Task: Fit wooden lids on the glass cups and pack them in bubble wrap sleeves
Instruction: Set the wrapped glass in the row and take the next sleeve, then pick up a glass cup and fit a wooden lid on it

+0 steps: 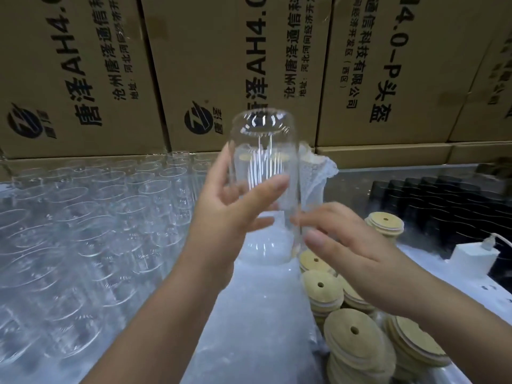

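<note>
L hand [227, 217] fingers loosely round glass cup [263, 151]; R hand [352, 245] flat, empty, just beside them. Loose grip: cup may slip.

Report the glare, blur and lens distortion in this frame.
Head view: streaky white glare on the held glass cup; left hand and right hand slightly motion-soft; wide-angle lens bows and tilts the cardboard boxes; cup rows at left wash into pale reflections.

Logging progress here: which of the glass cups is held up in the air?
The glass cup raised at centre before the cartons, held by the left grip; the other cups stand in rows at left.
</note>
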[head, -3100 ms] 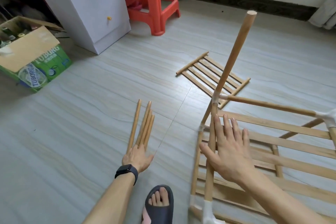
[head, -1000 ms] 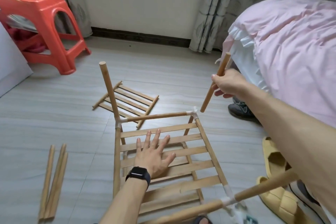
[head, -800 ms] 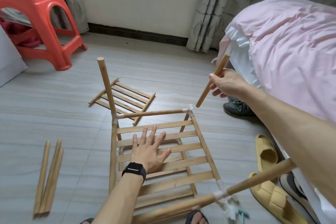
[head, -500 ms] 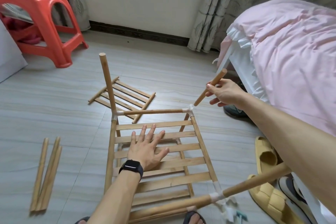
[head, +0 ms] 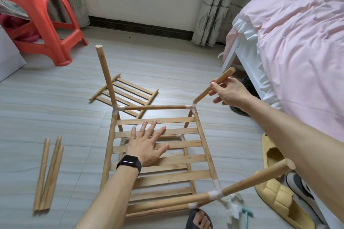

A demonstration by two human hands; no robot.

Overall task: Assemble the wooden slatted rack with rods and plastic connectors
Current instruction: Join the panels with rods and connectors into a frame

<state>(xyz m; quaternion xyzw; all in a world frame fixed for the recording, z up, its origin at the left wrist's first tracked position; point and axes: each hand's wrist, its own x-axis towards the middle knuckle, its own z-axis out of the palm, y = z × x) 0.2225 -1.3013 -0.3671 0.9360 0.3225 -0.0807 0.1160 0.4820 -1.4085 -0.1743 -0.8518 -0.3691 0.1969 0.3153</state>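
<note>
The partly built wooden rack [head: 202, 141] stands on the floor, its slatted shelf facing up. My left hand [head: 147, 144] lies flat on the slats with fingers spread. My right hand [head: 228, 92] grips a wooden rod [head: 214, 85] whose lower end sits in the far right white plastic connector [head: 192, 107]. Another rod [head: 105, 76] stands up from the far left connector [head: 116, 108]. A thick rod [head: 258, 178] sticks out of the near right connector [head: 216, 194]. A second slatted panel [head: 130, 93] lies flat beyond the rack.
Three loose rods [head: 47, 173] lie on the floor at the left. A red plastic stool [head: 37, 15] stands at the back left. A bed with a pink cover [head: 297, 52] fills the right side, with slippers [head: 279, 197] beside it. My foot [head: 199, 219] is at the bottom edge.
My right hand has lowered the rod and its end now sits in the far right connector. My left hand stays pressed flat on the slats.
</note>
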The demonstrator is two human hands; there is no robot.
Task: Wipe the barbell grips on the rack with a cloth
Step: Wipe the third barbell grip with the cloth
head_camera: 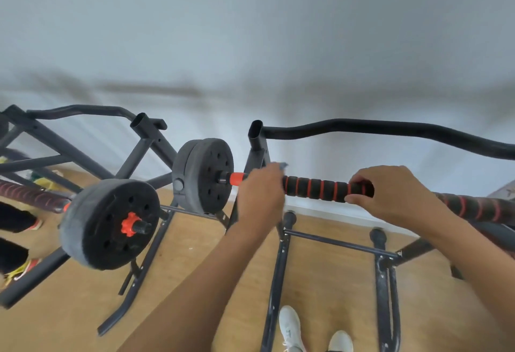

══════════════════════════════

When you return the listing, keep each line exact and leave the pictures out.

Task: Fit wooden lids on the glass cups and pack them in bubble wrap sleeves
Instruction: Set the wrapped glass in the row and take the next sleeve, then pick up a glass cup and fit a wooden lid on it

+0 steps: 

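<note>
L hand [227, 217] fingers loosely round glass cup [263, 151]; R hand [352, 245] flat, empty, just beside them. Loose grip: cup may slip.

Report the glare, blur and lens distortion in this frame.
Head view: streaky white glare on the held glass cup; left hand and right hand slightly motion-soft; wide-angle lens bows and tilts the cardboard boxes; cup rows at left wash into pale reflections.

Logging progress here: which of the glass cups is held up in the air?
The glass cup raised at centre before the cartons, held by the left grip; the other cups stand in rows at left.
</note>
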[head, -3100 ms] 
[head, -1000 ms] 
[head, -800 ms] 
[head, -500 ms] 
[head, +0 ms] 

A demonstration by two human hands; no robot.

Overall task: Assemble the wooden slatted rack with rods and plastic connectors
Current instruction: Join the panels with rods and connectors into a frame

<state>(xyz m; quaternion xyzw; all in a world frame fixed for the recording, z up, its origin at the left wrist's first tracked position; point and axes: each hand's wrist, its own x-axis towards the middle knuckle, its own z-axis out of the palm, y = z × x) 0.2225 -1.3013 -0.3671 0.9360 0.3225 -0.0807 0.1160 0.4820 -1.4085 -0.1743 -0.8518 -0.3691 0.1969 0.3153</state>
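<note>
The partly built wooden rack [head: 202, 141] stands on the floor, its slatted shelf facing up. My left hand [head: 147, 144] lies flat on the slats with fingers spread. My right hand [head: 228, 92] grips a wooden rod [head: 214, 85] whose lower end sits in the far right white plastic connector [head: 192, 107]. Another rod [head: 105, 76] stands up from the far left connector [head: 116, 108]. A thick rod [head: 258, 178] sticks out of the near right connector [head: 216, 194]. A second slatted panel [head: 130, 93] lies flat beyond the rack.
Three loose rods [head: 47, 173] lie on the floor at the left. A red plastic stool [head: 37, 15] stands at the back left. A bed with a pink cover [head: 297, 52] fills the right side, with slippers [head: 279, 197] beside it. My foot [head: 199, 219] is at the bottom edge.
My right hand has lowered the rod and its end now sits in the far right connector. My left hand stays pressed flat on the slats.
</note>
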The demonstrator is two human hands; there is no robot.
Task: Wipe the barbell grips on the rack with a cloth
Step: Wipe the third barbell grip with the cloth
head_camera: 

The exercise requires no further work.